The proposals have been submitted to a committee that will provide recommendations to the Legislature at the end of October. The Democratic-led legislature can draw its own lines. Democratic Governor Michelle Lujan Grisham must approve the redistribution, and legal challenges are possible.
New Mexico is home to 23 federally recognized tribes, whose growing political weight is reflected in the election of Deb Haaland, a member of the Laguna Pueblo tribe, to Congress in 2016 and her promotion this year to secretary of the ‘Interior.
The share of New Mexicans who identify as indigenous by race or combined ancestry is 12.4%. Alaska is the most predominant US state, followed by Oklahoma and New Mexico.
State’s oil production slips to third behind New Mexico
North Dakota regulators say the state has officially lost its status as the nation’s second-largest oil producer after New Mexico.
North Dakota produced just over one million barrels of oil per day in July, the most recent month for which data is available from the state’s Oil and Gas Division. July production marks a decrease of 56,000 barrels per day or 5% from June, reported the Bismarck Tribune.
Texas continues to dominate the nation in oil production. The Permian Basin spans parts of New Mexico and Texas, and it’s arguably the biggest competition for the Bakken Oilfield in North Dakota. The southern oil-producing region is closer to major refineries and export terminals, and attracts significant drilling and investment in the oil and gas industry.
North Dakota ranked second, behind Texas, in oil production for nine years. He lost that status to New Mexico in July. The two states had been neck and neck for several months.
As of September 18, New Mexico had 82 rigs, far more than the 27 operating in North Dakota.
Besides the right to brag, the position of a state has other implications. Rankings can affect an oil company’s ability to find investors to fund a project in a state, North Dakota regulators have said.

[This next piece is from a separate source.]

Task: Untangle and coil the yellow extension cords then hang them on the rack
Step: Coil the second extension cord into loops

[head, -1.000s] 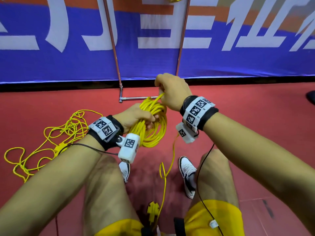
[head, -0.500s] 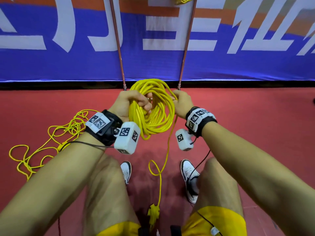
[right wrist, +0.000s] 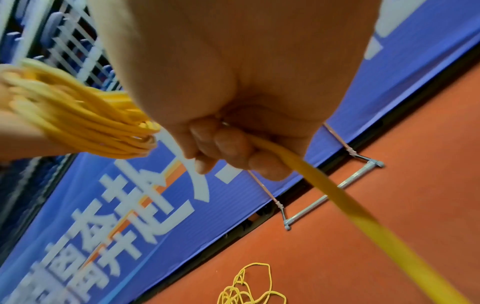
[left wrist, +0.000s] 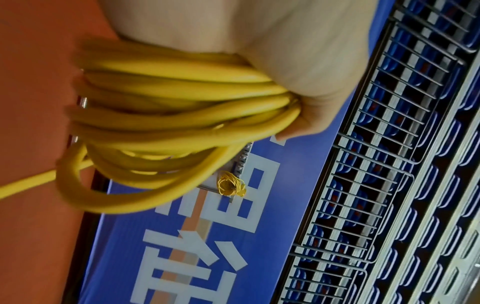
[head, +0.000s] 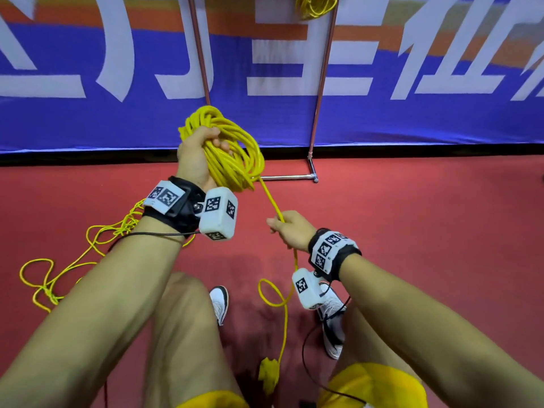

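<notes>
Nearest the camera, in the head view, a yellow plug (head: 268,375) lies on the red floor (head: 426,219) between the person's knees, at about 6 o'clock. From it the loose tail (head: 284,316) of the cord rises past a small loop and runs up into the right hand (head: 290,231), just right of centre. That hand is closed around the strand, fingers (right wrist: 228,148) curled over it in the right wrist view, with the cord leaving the fist toward 5 o'clock.

From the right hand the strand climbs toward 11 o'clock to the coiled cord (head: 232,151), a thick bundle of loops held up in front of the body. The left hand (head: 197,156) grips this bundle, fingers wrapped around many turns at once; the left wrist view shows the loops (left wrist: 176,115) packed under the palm and fingertips.

At 9 o'clock a second, tangled cord (head: 73,260) sprawls on the floor, well apart from the hands.

Farther off, at 1 o'clock, the rack (head: 319,113) stands on its metal foot bar against the blue banner (head: 412,122). Another coil (head: 316,5), already hung, shows at 12 o'clock on the rack's upper part; its hook is out of view.
</notes>
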Demonstrator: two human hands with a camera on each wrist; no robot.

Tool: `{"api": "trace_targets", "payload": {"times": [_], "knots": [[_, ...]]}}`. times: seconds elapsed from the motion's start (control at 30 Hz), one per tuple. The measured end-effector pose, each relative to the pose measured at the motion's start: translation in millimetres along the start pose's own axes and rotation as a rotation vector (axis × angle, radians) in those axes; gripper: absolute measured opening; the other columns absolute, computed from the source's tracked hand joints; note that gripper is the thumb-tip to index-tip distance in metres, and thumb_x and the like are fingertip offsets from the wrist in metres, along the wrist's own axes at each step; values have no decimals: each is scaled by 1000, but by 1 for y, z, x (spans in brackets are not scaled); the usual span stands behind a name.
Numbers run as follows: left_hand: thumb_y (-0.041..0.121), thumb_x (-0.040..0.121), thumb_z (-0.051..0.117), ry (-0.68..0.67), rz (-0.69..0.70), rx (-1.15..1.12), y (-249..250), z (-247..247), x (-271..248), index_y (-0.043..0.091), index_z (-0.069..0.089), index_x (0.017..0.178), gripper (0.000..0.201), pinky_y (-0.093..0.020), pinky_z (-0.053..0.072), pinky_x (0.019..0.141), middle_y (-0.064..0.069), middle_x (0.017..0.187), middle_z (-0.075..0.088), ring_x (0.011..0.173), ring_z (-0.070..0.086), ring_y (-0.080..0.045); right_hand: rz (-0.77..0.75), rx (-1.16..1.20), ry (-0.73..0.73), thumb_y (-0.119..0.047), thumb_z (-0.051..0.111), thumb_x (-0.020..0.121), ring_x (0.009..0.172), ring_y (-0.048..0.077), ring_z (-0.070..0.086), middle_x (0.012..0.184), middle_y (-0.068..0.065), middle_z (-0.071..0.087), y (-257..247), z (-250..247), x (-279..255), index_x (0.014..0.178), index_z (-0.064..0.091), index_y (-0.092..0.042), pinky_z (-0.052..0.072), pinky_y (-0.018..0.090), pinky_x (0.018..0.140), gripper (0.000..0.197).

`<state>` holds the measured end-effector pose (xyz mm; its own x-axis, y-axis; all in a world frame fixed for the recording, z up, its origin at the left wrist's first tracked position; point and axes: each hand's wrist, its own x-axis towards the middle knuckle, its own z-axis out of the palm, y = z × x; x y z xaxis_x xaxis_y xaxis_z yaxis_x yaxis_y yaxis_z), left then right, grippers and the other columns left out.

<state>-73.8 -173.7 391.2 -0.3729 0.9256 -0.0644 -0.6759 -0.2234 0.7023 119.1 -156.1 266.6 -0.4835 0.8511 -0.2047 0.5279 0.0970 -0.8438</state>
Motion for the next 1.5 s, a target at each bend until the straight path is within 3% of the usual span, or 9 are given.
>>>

Casper assesses employee vaccination incentives
City of Casper officials recommend a COVID-19 vaccine incentive program that would award $ 250 to fully vaccinated employees.
Under a proposal discussed at the preparatory city council meeting on September 21, the program would also award $ 100 to each fully immunized spouse or dependent who lives with an employee. Additionally, employees would receive $ 50 for a COVID-19 recall.
The incentive program, which will run until the end of the year, would apply retroactively to employees who have already been vaccinated. The retroactive part would not apply to spouses and family members.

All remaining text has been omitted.